The shift in global perspective about the need for electric vehicles and the push in developed countries to stimulate the market has enabled the meteoric rise of new companies in the arena. When compared to their internal combustion engine (ICE) counterparts, battery vehicles have a completely different design for their major components such as the drivetrain, chassis and powerplant. As a result, they require a new manufacturing approach that requires setting up new facilities with new machines capable of churning out the electric vehicles at a rate suitable for mass production.
At the same time market interest and investment in components crucial for producing these vehicles is also at all time highs. A crucial component of an electric vehicle, as one's intuition would suggest, is its battery. The battery is at the heart of the vehicle as it holds the electric power necessary for traveling at distances ranging in hundreds of miles. So naturally, the outlook for battery manufacturers is also positive, since they stand to directly profit from the current electric vehicle boom.
For instance, research conducted by Allied Market Research reveals that while the electric vehicle sector was valued at $163 billion in 2019, it will grow at a massive compound annual growth rate (CAGR) of 22.6% to stand at $803 billion by 2027. During this time period, the research firm believes that North America and Europe will post the strongest and most astounding growth rate. For the former, this rate is slated to be at a whopping 27.5% with a total value of $194 billion, and for the latter, a growth rate of 25% will eclipse the North American trend. However, the biggest will be constituted of countries lying in the Asia Pacific region, where the market will be worth $358 billion.

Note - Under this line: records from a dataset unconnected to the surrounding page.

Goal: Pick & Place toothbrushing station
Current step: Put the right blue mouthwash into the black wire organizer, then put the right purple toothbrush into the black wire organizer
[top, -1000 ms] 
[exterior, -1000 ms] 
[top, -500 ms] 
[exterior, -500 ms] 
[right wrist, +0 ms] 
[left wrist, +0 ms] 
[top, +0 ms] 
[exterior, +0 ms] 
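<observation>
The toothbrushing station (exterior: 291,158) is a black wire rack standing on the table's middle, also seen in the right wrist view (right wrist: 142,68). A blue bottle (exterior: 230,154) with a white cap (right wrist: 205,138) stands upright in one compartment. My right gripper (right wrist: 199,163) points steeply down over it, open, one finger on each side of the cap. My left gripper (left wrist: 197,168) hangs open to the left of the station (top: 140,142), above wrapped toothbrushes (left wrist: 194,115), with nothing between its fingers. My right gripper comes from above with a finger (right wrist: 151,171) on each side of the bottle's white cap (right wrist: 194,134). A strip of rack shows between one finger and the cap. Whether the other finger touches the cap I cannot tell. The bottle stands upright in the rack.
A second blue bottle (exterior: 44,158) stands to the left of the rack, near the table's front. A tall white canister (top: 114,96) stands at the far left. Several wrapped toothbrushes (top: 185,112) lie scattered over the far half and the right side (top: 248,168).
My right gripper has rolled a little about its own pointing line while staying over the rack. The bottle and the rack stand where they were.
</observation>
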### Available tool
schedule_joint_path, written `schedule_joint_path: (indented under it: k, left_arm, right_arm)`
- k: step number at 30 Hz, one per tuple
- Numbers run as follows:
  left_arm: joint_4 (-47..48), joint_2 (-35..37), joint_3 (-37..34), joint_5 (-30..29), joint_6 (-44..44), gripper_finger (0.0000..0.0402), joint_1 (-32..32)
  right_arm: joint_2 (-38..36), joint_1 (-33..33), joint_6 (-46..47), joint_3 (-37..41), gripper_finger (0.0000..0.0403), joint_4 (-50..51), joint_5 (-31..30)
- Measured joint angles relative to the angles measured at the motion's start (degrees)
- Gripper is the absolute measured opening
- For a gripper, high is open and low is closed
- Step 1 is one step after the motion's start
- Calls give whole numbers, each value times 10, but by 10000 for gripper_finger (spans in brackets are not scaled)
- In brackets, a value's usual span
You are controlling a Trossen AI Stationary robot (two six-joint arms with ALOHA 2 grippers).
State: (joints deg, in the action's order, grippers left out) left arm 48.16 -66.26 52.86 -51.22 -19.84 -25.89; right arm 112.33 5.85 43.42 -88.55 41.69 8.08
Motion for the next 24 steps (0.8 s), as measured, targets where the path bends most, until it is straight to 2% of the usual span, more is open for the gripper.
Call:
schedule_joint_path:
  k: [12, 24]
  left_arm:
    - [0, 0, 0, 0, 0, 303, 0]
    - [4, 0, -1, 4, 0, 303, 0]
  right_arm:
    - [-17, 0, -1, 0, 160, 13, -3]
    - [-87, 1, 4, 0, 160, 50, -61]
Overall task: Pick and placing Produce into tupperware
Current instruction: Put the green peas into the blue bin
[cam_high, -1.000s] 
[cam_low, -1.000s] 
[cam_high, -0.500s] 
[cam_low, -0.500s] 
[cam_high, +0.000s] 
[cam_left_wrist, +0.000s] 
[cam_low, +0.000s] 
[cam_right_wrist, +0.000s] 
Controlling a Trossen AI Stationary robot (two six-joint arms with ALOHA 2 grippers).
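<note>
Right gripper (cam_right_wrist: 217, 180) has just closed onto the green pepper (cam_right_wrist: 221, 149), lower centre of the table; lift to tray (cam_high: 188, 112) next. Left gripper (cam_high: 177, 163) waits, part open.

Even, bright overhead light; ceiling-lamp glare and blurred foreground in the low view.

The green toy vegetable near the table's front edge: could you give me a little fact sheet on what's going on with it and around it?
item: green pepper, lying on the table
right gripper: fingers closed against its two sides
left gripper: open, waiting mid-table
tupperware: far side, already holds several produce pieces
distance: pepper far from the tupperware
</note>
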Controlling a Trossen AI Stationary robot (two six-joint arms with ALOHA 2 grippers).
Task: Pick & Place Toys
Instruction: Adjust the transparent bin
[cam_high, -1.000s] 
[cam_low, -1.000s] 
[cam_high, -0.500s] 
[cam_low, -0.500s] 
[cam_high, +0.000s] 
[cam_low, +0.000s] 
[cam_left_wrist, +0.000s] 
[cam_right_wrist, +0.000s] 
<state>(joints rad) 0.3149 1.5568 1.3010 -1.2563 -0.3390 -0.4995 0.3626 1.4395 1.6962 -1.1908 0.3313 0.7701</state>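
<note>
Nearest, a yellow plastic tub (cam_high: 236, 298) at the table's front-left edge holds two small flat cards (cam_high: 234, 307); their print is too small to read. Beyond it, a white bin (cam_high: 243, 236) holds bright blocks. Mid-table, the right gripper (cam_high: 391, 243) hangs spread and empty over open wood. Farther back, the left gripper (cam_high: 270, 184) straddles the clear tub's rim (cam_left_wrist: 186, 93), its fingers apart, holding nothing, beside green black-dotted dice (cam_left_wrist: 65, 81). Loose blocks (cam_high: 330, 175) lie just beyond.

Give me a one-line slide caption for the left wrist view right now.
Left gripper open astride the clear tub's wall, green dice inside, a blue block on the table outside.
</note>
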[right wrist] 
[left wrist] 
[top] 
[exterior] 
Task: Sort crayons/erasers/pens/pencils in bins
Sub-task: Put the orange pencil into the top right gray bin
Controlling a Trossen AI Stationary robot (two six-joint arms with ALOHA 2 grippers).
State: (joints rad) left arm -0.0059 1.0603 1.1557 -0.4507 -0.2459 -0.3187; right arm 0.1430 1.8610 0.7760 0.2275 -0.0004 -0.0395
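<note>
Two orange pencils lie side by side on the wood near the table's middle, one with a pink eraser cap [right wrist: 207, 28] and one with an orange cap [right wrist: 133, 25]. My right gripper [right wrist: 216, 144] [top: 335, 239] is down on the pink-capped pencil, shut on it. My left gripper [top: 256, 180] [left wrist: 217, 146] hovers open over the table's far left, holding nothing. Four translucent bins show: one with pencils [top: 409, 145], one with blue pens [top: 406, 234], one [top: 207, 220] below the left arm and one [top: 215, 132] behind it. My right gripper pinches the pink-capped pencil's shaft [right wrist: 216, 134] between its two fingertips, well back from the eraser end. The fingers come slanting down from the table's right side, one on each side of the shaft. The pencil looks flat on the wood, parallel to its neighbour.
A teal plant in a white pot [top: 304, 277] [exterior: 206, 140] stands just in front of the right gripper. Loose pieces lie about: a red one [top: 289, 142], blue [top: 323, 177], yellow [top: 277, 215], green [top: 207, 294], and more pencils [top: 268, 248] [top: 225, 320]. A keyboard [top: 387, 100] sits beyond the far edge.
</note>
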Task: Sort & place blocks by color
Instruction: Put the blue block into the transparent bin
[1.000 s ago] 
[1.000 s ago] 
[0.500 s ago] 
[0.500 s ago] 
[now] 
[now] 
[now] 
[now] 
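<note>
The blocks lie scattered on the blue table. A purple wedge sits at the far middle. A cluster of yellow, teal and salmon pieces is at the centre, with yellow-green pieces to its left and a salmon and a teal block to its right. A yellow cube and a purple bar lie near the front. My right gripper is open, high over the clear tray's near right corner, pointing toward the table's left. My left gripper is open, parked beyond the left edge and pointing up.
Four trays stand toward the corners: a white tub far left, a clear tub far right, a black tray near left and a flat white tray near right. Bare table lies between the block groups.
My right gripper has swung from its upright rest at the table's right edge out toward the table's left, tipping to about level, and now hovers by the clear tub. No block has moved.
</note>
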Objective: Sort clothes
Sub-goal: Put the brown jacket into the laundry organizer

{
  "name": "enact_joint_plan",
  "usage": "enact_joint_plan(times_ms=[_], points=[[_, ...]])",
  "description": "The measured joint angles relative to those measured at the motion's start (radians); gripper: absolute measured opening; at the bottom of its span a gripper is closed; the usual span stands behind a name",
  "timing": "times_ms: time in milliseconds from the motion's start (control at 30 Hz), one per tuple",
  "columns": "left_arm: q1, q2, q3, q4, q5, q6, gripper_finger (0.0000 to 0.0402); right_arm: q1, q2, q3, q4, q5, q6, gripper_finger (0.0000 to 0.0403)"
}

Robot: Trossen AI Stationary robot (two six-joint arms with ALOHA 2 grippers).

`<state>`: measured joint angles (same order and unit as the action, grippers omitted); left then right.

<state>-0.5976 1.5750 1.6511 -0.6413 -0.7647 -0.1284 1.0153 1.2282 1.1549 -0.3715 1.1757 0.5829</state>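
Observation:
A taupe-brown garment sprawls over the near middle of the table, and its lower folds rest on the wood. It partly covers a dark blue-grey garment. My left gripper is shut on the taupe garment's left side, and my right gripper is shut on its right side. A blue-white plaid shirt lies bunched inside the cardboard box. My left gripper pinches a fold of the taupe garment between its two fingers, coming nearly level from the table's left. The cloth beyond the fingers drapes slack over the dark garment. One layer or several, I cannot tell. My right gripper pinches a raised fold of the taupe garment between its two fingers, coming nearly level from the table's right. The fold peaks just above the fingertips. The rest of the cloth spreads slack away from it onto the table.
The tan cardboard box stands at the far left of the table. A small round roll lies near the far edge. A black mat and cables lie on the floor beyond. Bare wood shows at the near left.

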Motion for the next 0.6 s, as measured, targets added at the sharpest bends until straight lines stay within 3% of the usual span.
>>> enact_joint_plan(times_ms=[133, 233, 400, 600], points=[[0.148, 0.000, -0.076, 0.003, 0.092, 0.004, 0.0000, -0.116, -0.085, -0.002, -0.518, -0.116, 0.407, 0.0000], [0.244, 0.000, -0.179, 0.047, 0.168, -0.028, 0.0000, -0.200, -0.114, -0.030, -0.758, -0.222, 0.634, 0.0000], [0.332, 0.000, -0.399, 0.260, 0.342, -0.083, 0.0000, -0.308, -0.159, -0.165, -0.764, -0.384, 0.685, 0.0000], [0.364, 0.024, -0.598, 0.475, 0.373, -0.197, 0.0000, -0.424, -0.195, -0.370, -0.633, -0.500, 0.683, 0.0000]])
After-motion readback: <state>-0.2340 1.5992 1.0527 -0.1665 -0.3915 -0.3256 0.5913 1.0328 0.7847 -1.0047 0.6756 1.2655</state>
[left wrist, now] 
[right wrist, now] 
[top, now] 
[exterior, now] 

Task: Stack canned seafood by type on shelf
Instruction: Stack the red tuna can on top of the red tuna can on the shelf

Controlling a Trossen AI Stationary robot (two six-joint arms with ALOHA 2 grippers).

A report by the International Energy Agency (IEA) outlines that by the end of 2020, more than 10 million electric vehicles were on the road, with the bulk of these being powered by batteries. Falling in line with Allied Market Research's analysis, this report confirmed that the European electric vehicle segment grew faster than China in 2020, but that the biggest contribution to the global electric vehicles still came from the Asian country. Crucially, since the IEA is a policy advisor, it estimates that if all existing electric vehicle and environmental policies are followed through, then the total number of electric vehicles deployed globally will increase from 11 million (including heavy-duty vehicles) from 2020 to stand at 145 million in 2030 with a growth rate of 30%.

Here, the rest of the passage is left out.